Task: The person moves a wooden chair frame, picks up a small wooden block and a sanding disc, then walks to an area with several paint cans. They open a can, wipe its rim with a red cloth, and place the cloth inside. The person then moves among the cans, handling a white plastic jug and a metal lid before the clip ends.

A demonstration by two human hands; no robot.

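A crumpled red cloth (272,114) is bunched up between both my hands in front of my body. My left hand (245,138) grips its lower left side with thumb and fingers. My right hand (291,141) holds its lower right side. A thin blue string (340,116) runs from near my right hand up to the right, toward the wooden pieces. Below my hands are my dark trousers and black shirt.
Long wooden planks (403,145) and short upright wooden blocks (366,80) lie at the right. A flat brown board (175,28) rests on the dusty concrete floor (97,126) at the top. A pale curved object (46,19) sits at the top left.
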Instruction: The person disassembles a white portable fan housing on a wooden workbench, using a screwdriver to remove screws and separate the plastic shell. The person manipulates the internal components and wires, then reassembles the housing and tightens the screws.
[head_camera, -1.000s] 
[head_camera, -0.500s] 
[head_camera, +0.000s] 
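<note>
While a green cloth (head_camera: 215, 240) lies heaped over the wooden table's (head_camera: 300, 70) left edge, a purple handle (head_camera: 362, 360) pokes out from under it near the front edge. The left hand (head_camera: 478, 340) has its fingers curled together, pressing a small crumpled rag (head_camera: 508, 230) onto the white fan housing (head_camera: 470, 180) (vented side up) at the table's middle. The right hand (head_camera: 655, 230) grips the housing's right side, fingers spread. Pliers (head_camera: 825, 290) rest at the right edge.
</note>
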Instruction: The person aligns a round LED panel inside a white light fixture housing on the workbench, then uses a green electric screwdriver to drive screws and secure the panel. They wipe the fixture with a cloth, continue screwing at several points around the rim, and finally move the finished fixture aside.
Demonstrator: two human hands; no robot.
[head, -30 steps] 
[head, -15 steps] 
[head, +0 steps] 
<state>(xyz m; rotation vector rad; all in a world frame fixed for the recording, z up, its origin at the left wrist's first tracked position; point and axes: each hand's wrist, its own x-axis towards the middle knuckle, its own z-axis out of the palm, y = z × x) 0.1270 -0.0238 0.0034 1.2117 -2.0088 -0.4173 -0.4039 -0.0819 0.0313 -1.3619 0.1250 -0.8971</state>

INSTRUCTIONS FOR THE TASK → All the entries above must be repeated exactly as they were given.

ANSWER →
Task: The person moves a wooden chair frame, picks up a small wooden block and a sanding disc, then walks to an area with several paint cans. They open a can, wipe its rim with a red cloth, and place the cloth inside. The person then moves among the cans, handling a white plastic jug and a metal lid before the clip ends.

A demonstration by two human hands; no robot.

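A crumpled red cloth (272,114) is bunched up between both my hands in front of my body. My left hand (245,138) grips its lower left side with thumb and fingers. My right hand (291,141) holds its lower right side. A thin blue string (340,116) runs from near my right hand up to the right, toward the wooden pieces. Below my hands are my dark trousers and black shirt.
Long wooden planks (403,145) and short upright wooden blocks (366,80) lie at the right. A flat brown board (175,28) rests on the dusty concrete floor (97,126) at the top. A pale curved object (46,19) sits at the top left.
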Instruction: The person disassembles a white portable fan housing on a wooden workbench, using a screwdriver to remove screws and separate the plastic shell. The person manipulates the internal components and wires, then reassembles the housing and tightens the screws.
[head_camera, -1.000s] 
[head_camera, -0.500s] 
[head_camera, +0.000s] 
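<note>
While a green cloth (head_camera: 215, 240) lies heaped over the wooden table's (head_camera: 300, 70) left edge, a purple handle (head_camera: 362, 360) pokes out from under it near the front edge. The left hand (head_camera: 478, 340) has its fingers curled together, pressing a small crumpled rag (head_camera: 508, 230) onto the white fan housing (head_camera: 470, 180) (vented side up) at the table's middle. The right hand (head_camera: 655, 230) grips the housing's right side, fingers spread. Pliers (head_camera: 825, 290) rest at the right edge.
</note>
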Instruction: The person aligns a round LED panel inside a white light fixture housing on the workbench, then uses a green electric screwdriver to drive screws and secure the panel. They wipe the fixture with a cloth, continue screwing at several points around the rim, and finally move the finished fixture aside.
Demonstrator: two human hands; no robot.
[head, -30 steps] 
[head, -15 steps] 
[head, +0 steps] 
<state>(xyz m; rotation vector rad; all in a world frame fixed for the recording, z up, its origin at the left wrist's first tracked position; point and axes: each hand's wrist, its own x-axis towards the middle knuckle, its own z-axis out of the palm, y = z × x) 0.1270 -0.0238 0.0034 1.2117 -2.0088 -0.4173 -0.4039 -0.0819 0.0313 -1.3619 0.1250 -0.8971</state>

This answer has been given in full.